In the Congo, in Vietnam, in the Dominican Republic, it is clear that order depends on somehow compelling newly mobilized strata to return to a measure of passivity and defeatism from which they have recently been aroused by the process of modernization.


For the most part, however, the systems theorist prefers to emphasize more formal regularities. Thus, for example, the political system is defined as a special form of "social interactions ... that are predominantly oriented toward the authoritative allocation of values for a society." What is most revealing about this definition is the location of the word "predominantly": it is placed so as to qualify the "interactions" and thereby to enable subsequent research to distinguish political from social interactions. If the same word had been used, instead, to qualify the "allocations," a substantially different view of a system would have emerged, one in which the allocations would be seen to favor some interactions rather than others. It is acknowledged in the work cited that the favored theory may "inadvertently" exclude "some elements of major importance," but not that a system may require deliberate and systematic exclusion of major elements. Rather, it is agreed that "a systems approach draws us away from a discussion of the way in which the political pie is cut up and how it happens to get cut up in one way rather than another." The remedy for this "status quo bias" is to fall back upon "partial theories" which deal with selected aspects of the same system, e.g., theories of "decision-making, coalition strategies, game theories, power, and group analysis." What is conveniently overlooked by this recipe is that it merely reaffirms in different form, the same culinary assumptions about the common pie, for each partial theory claims to be a plausible account of the same whole.

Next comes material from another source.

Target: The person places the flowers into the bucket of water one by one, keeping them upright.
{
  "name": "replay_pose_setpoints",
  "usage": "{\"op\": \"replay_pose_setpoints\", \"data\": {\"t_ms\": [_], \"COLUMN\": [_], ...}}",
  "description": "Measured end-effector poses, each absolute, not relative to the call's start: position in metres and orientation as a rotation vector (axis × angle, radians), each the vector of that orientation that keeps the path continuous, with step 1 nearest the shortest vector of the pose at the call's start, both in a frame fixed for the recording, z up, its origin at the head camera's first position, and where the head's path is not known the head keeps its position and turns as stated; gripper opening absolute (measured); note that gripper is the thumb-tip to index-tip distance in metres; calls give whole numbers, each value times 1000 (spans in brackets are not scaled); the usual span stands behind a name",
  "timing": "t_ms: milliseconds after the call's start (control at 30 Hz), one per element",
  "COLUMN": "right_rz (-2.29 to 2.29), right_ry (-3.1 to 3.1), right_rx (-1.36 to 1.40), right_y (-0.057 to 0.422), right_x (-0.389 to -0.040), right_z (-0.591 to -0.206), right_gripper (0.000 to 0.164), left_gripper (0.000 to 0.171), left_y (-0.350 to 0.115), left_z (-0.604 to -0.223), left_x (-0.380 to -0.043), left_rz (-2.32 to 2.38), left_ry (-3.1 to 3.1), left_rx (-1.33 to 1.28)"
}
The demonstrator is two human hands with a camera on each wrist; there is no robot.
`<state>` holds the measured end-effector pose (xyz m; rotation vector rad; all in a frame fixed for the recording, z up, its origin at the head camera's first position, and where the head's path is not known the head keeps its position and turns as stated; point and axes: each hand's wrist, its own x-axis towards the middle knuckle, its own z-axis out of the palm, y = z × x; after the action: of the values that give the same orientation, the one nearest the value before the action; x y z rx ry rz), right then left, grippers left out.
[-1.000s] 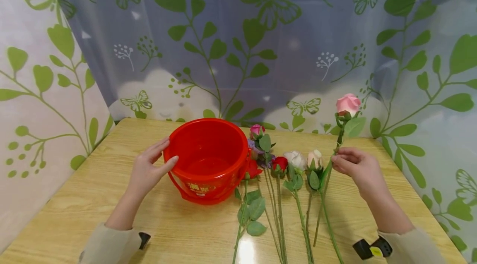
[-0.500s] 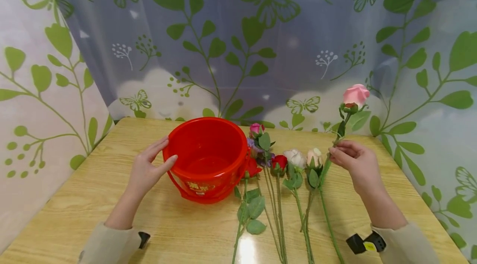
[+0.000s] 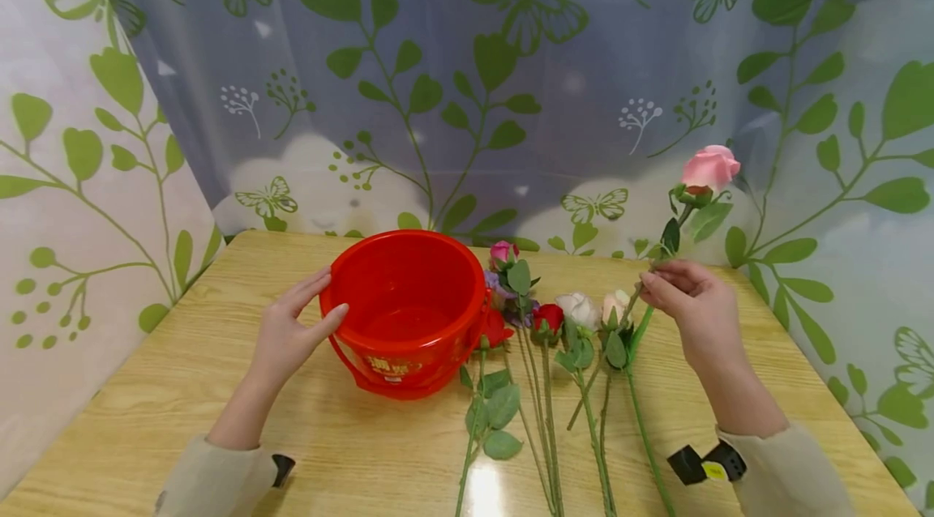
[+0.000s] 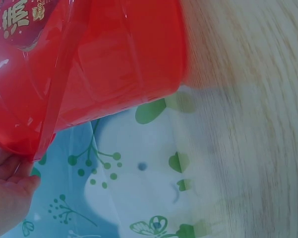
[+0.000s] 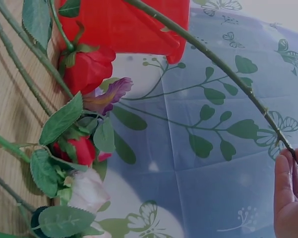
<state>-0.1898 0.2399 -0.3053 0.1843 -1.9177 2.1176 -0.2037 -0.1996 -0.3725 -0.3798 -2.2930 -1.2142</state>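
A red plastic bucket (image 3: 409, 363) with gold lettering stands upright on the table. My left hand (image 3: 292, 331) holds its left rim between thumb and fingers; the left wrist view shows those fingers (image 4: 12, 166) at the rim beside the bucket's handle (image 4: 64, 74). Raised at the right, a long-stemmed pink rose (image 3: 710, 168) leans with its bloom up and to the right. My right hand (image 3: 704, 322) pinches its stem below the leaves. In the right wrist view the bare stem (image 5: 228, 72) slants across, but the bloom is outside that frame.
Several flowers lie in a row right of the bucket: a red rose (image 3: 494, 329), a magenta rose (image 3: 503, 254), a purple flower (image 3: 499, 286), another red rose (image 3: 547, 317), a white rose (image 3: 579, 310) and a peach rose (image 3: 615, 304). A patterned curtain (image 3: 438, 96) hangs behind the table.
My right hand has lifted the pink rose; its bloom has moved up and right, and the stem's lower end has swung left over the other stems. The left hand and bucket stay put.
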Motion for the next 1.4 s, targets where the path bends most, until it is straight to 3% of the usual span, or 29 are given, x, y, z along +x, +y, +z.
{"op": "replay_pose_setpoints", "data": {"t_ms": [1400], "right_rz": [2156], "right_ry": [-1520], "right_rx": [319], "right_y": [199], "right_x": [-197], "right_z": [-257], "right_gripper": [10], "left_gripper": [44], "left_y": [-198], "left_z": [-370], "left_x": [-202], "left_rz": [-1206], "left_ry": [-2262], "left_rx": [-403]}}
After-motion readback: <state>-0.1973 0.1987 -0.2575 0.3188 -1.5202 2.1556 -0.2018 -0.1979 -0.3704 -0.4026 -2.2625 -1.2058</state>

That a discussion of method should naturally lead to considering some prominent theories current among political scientists is not surprising. Most contemporary theories are dependent upon the behavioral revolution, not only in the methodological sense that the theories in question look to behavioral techniques for confirmation or disconfirmation, but in the more important sense of sharing the same outlook regarding education, philosophical assumptions, and political ideology. The close linkage between contemporary ideas of theory and of methods justifies treating them as members of the same family, forming a community of common features which I have labeled "methodism." As the earlier pages have tried to suggest, the idea of method has come to mean far more than was implied by Bentham, for example, when he called it "the order of investigation." It can be better understood as constituting an alternative to the bios theoretikos, and, as such, is one of the major achievements of the behavioral revolution. To grasp the nature of the vita methodica is not only important for its own sake, but should help in distinguishing it from the activity and vocation of theory.